Did they actually fix the balance sheet — Avoid situations where the reorganized comes out of bankruptcy with still too much debt or other obligations (leases, environmental, etc.) plus industry economics are still poor (i.e. debt is high relative to mid-cycle EBITDA). Ultra Petroleum emerged in 2017 and filed again in 2020 for this reason. Gymboree had the same fate even though term debt was lower and stores were closed (still had tons of leases and mall exposure).
Analyze the reorg documents — These are cumbersome to navigate. The 2 key documents are the “disclosure statement” and “plan of reorganization” which include summarized historical financial information, pro-forma projections several years into the future (see below), and details on the new capital structure / ownership.
Examples of post-reorg equities & their projections:
LyondellBasell (LYB) — highly levered from the 2007 merger between Lyondell and Basell plus industry downturn for petrochemicals during GFC. Emerged with a much cleaner balance sheet (nearly $20bn less debt).
Diebold (DBD) — another example of a company with too much debt in a weak market (ATM sales and services). Here’s my write-up on this one from 2023.
WW International (WW) — Years of declining revenue + high debt led to a 2025 bankruptcy filing for WeightWatchers. This post-reorg equity is still a work in progress as revenue continues to decline.
Chesapeake Energy — high debt + falling energy prices during COVID led to this bankruptcy in 2020. Emerged in 2021 and merged with Southwestern Energy to become Expand Energy (EXE).
Environmental liability bankruptcies — W.R. Grace (asbestos), PG&E (California wildfires), and Garrett Motion (asbestos + spin liabilities)
Other post-bankruptcy examples include — Talen Energy (TLN), Hertz (HTZ), American Airlines (AAL)

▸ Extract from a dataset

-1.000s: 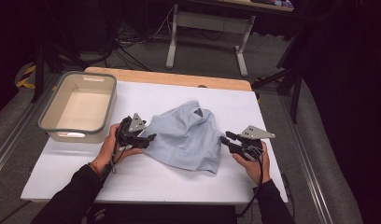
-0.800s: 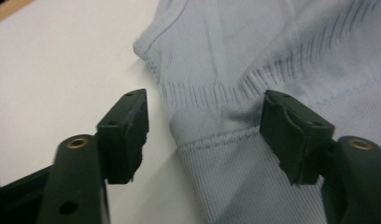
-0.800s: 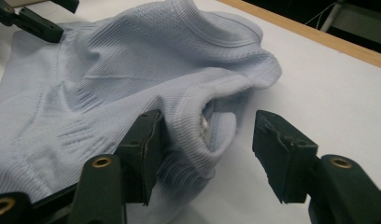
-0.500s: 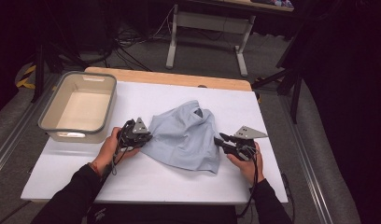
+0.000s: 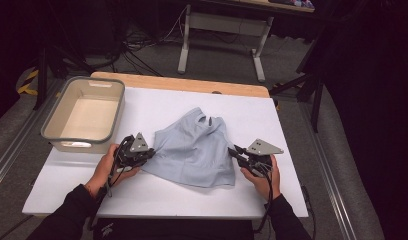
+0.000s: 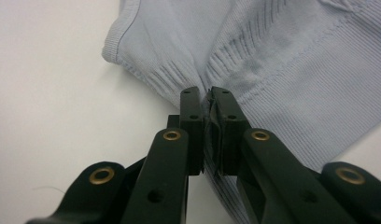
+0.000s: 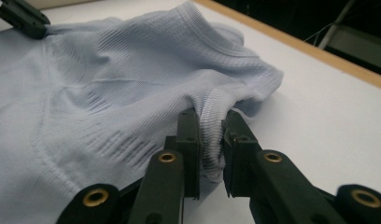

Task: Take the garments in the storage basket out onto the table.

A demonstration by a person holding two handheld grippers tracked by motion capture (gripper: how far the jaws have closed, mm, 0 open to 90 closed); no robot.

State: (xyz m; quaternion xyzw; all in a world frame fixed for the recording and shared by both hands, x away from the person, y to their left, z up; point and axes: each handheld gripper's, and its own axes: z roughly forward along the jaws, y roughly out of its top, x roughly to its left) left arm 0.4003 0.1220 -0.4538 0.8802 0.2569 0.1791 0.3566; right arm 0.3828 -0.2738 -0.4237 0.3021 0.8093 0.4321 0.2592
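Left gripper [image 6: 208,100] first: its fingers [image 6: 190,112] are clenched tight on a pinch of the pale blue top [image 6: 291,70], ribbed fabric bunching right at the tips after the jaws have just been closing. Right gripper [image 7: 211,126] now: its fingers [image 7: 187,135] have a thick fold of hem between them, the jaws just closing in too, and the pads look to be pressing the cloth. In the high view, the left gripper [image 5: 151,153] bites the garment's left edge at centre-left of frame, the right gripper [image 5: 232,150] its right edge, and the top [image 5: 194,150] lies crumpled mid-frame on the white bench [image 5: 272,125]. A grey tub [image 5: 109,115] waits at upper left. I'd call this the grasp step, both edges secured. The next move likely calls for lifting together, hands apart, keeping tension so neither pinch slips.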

Multiple-filers — not every reorg is successful… Ultra Petroleum, Party City, and Tuesday Morning emerged from bankruptcy and filed again a few years later
Where to find post-bankruptcy situations — These require a bit of extra work. Either following the news, or saved searches / feeds for disclosure statement documents.
Current post-reorg ideas
This is a bucket producing relatively few investment opportunities per year, but they’re all worth at least a cursory review given the dynamics laid out above.
WW International (WW, $25) — Emerged from bankruptcy in June 2025 with $1.15bn less debt on the balance sheet.

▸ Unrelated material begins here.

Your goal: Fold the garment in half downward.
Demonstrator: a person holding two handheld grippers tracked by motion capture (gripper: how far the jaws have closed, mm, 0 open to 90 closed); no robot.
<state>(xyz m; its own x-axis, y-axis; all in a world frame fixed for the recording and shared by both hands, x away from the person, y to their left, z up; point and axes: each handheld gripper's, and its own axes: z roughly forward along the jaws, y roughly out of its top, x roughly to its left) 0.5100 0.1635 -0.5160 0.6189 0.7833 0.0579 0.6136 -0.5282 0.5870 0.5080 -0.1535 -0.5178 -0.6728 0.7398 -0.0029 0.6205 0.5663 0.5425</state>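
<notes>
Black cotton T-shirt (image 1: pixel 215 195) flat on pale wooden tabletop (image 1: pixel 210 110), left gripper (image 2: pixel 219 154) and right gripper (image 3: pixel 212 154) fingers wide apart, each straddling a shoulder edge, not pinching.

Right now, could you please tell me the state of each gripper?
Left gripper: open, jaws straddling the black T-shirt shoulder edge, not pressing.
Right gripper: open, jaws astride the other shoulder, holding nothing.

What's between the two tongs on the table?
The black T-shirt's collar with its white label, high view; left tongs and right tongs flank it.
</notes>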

Guidance for 2025 is right in-line with the bankruptcy projections ($700m revenue and $145m EBITDA). There are ~10m shares outstanding ($250m market cap) and $300m net debt = $550m enterprise value. This is clearly very cheap (~3.5x EV/EBITDA), but revenue is declining 9-10% YoY.
Analysts expect revenue and EBITDA to decline in 2026 before starting to grow in 2027, but the “growth” portion of the business (clinical) is ~15% of total sales. So if this is a GoodCo / BadCo situation, then the crossover point might be pretty far away still.
I’d rather buy this at a price 50% higher with better conviction on the return to growth. Maybe I’m more of a skeptic on the GLP-1 benefit for this company.
Need to do some more work on this.






Solid framework for post-reorg screening. The LYB case really nails the importance of seperating balance sheet problems from business model problems, petrochemicals were beat up but not broken, so slashing $20B in debt basically unlocked massive value. The trickier part is catching the repeat filers early, like checking whetehr pro-forma leverage is actually sustainable given mid-cycle earnings.